Testing the Idea in Mice
To test whether these genes could drive wing-like features, the team engineered transgenic mice to express bat versions of MEIS2 and TBX3 in the distal limb and interdigital tissues. They used a DNA enhancer to activate these genes in the fingers and the webbing between them. The results were compelling: mouse embryos developed webbed digits, thicker interdigital tissue, and even expression of other genes characteristic of bat wing fibroblasts. Three-dimensional limb imaging revealed fused digits and expanded hand connective tissue — key hallmarks of a developing bat wing.
“With just these two transcription factors, we could partly recapitulate the bat’s wing-building program,” said Dr. Feregrino. While this does not turn a mouse into a bat—flight requires coordinated changes across bones, muscles, tendons, and skin—it demonstrates how regulatory shifts can power major morphological innovations.

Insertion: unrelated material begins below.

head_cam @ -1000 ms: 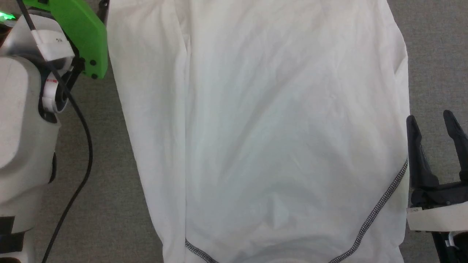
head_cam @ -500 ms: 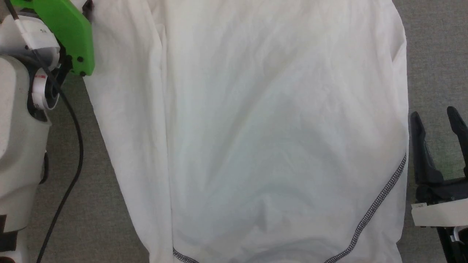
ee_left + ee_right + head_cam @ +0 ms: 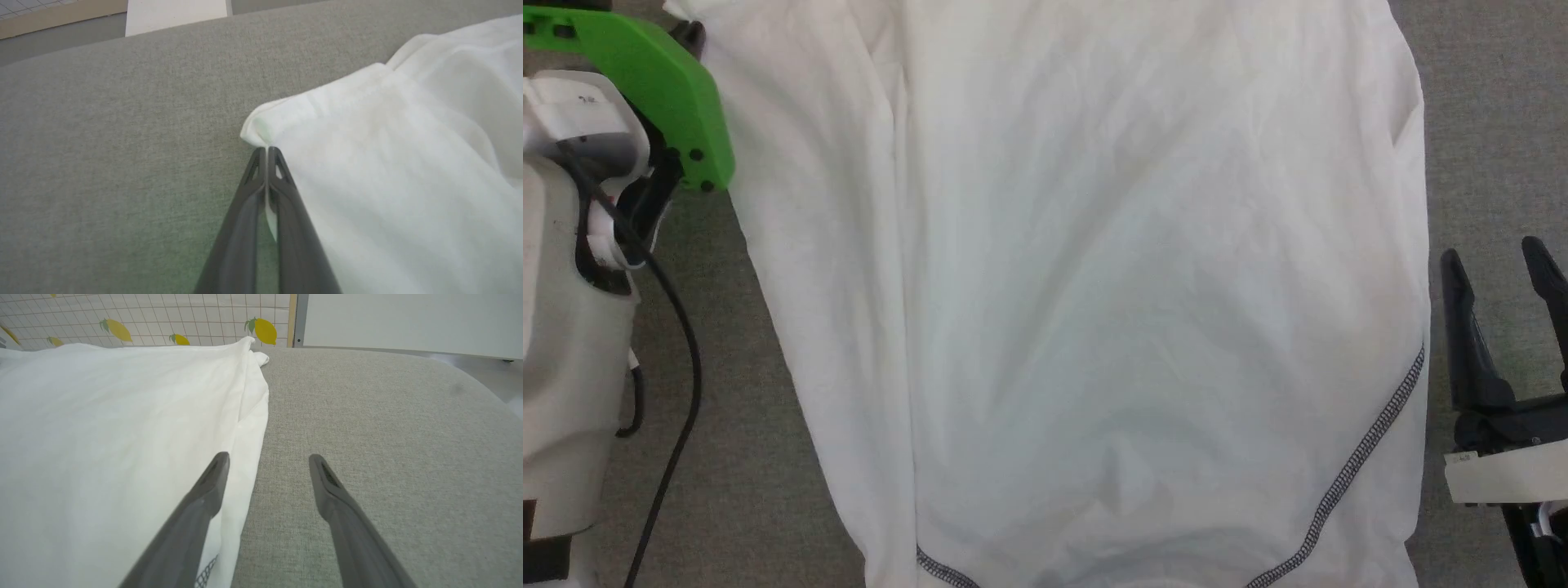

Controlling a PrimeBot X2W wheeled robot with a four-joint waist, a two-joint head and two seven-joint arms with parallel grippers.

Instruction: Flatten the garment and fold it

Broader Implications: From Bats to Other Wings
The study illuminates a broader evolutionary principle: many complex structures arise not from new genes but from reusing and re-tuning existing gene networks. This mechanism could underpin how birds perfected wings, fishes refined fins, and whales sculpted flippers, all by tweaking regulatory switches within a shared developmental playbook.
Beyond evolution, the findings may inform medical research into developmental disorders. Conditions like syndactyly, where fingers fail to separate, could share regulatory pathways with wing formation, guiding future diagnoses or therapies as scientists map how gene activity shapes digit separation.
As single-cell technologies advance, researchers anticipate uncovering more cases where evolution creatively repurposes old genes, revealing the flexible nature of development and the ingenuity of natural selection.